4.1.  Resolution response time

   The name resolution process should provide a response within a
   reasonable amount of time.  The response should be either a proper
   mapping of the name to a copy of the content, or an error message
   stating that no such object exists.  If the name resolution does not
   map to a location, the system may not issue any response, and the
   client should set a timer when sending a request, so as to consider
   the resolution incomplete when the timer expires.
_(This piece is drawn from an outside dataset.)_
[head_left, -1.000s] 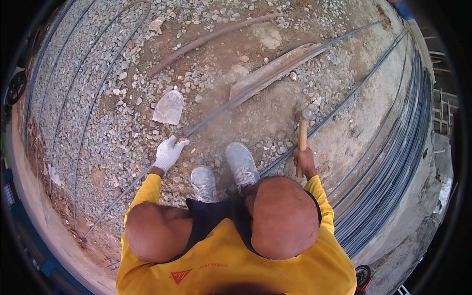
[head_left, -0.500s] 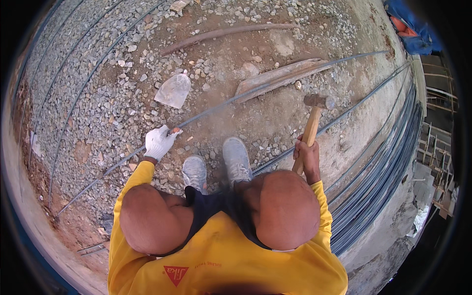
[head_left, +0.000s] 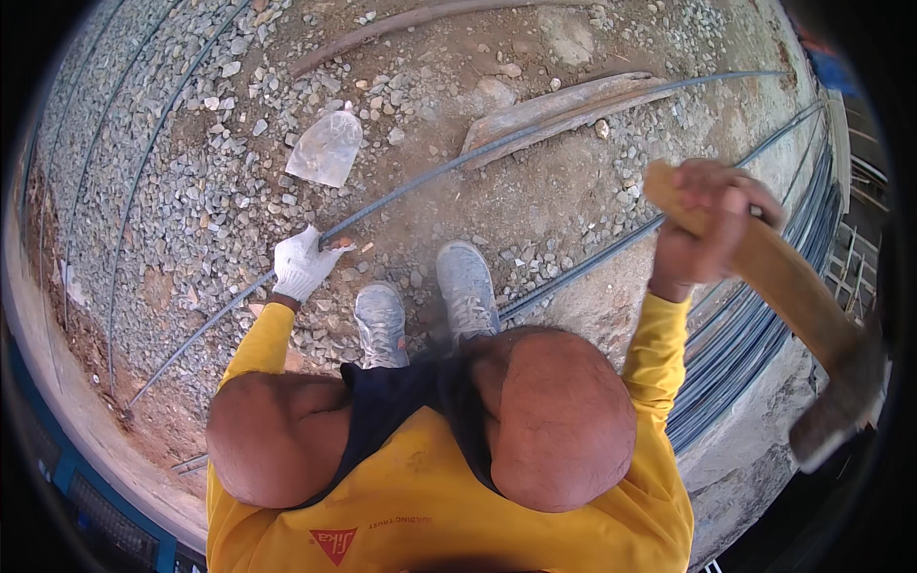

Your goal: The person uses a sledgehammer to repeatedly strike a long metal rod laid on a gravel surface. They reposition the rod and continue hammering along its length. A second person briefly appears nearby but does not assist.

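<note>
My left hand (head_left: 304, 265), in a white glove, is closed around a long thin steel bar (head_left: 411, 185) that slants across the ground. The bar runs from lower left to upper right, passing over a weathered wooden board (head_left: 544, 119). Raised at the right, my bare right hand (head_left: 712, 224) is wrapped round the wooden handle of a hammer (head_left: 798, 296). The hammer's heavy metal head (head_left: 841, 401) hangs outward at the right rim, somewhat blurred. My shoes (head_left: 466, 286) stand on the near side of the bar.
A thick bundle of steel bars (head_left: 755, 358) lies at the right, and more bars (head_left: 143, 181) stretch over the gravel (head_left: 215, 153) at the left. A clear plastic bag (head_left: 326, 149) lies beyond my left hand. Farther off is a brown pole (head_left: 401, 33).
My right hand has lifted the hammer up and rightward, and its head has swung from pointing away to the lower right. My left hand stays on the bar, its fingers slightly shifted.
</note>
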Demonstrator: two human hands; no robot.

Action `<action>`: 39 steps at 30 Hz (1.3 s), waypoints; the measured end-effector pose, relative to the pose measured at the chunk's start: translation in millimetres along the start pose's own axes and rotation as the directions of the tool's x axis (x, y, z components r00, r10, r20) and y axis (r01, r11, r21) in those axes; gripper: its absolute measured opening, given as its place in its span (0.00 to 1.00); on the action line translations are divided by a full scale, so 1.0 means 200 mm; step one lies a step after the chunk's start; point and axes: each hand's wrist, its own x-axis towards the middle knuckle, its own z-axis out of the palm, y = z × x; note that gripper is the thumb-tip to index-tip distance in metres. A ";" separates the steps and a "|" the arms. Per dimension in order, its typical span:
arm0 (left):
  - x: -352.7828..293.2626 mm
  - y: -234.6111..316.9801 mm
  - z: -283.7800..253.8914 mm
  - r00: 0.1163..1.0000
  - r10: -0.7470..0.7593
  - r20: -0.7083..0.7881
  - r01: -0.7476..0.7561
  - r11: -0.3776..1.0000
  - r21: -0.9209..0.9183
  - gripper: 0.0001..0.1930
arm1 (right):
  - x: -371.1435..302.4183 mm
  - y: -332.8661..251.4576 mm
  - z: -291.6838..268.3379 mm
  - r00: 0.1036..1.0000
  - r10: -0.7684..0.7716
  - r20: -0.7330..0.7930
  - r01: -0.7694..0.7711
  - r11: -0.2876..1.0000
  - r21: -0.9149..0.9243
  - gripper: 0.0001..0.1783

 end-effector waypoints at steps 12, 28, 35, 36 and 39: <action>0.00 -0.06 -0.04 0.994 0.094 0.064 -0.094 0.996 -0.007 0.36 | -0.50 0.22 -0.41 0.684 0.727 0.065 -0.720 0.686 -0.102 0.17; 0.01 -0.07 -0.04 0.989 0.134 0.057 -0.137 0.990 0.036 0.33 | -0.91 0.63 -0.01 0.314 0.948 0.049 -0.924 0.317 -0.212 0.14; -0.02 -0.06 0.00 0.995 0.102 -0.011 -0.102 0.994 0.042 0.34 | -0.50 0.18 -0.39 0.640 0.760 0.109 -0.752 0.649 -0.114 0.19; -0.02 -0.06 0.01 0.996 0.090 -0.012 -0.089 0.994 0.068 0.34 | -0.34 0.04 -0.36 0.709 0.705 0.025 -0.703 0.709 -0.057 0.21; -0.03 -0.04 0.03 0.999 0.040 0.010 -0.040 0.994 0.101 0.33 | 0.18 -0.33 -0.31 0.946 0.323 0.018 -0.323 0.937 0.134 0.20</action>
   The acceptable response delay should be of the order of a round trip
   time between the client issuing the request and the NRS servers that
   provides the response.  While this RTT may be vary greatly depending
   on the proximity between the two end points, some upper bound should
   be used.  Especially, in some delay-sensitive scenarios such as
   industrial Internet and telemedicine, the upper bound of the response
   delay must be guaranteed.

   The response time should be within the same order of magnitude for
   most pairs of a client issuing a request, and the NRS server
   responding to this request.

   The response time should include all the steps of the resolution,
   including potentially a hop-by-hop resolution or a hierarchical
   forwarding of the resolution request.

4.2.  Response accuracy

   The NRS must provide an accurate response, namely a proper binding of
   the requested name (or prefix) with a location.  The response can be
   either a (prefix, location) pair, or the actual forwarding of a
   request to a node holding the content, which is then transmitted in
   return.

   The NRS must provide an up-to-date response, namely the NRS should be
   updated within a reasonable time when new copies of the content are
   being stored in the network.  While every transient cache addition/
   eviction should not trigger an NRS update, some origin servers may
   move and require the NRS to be updated.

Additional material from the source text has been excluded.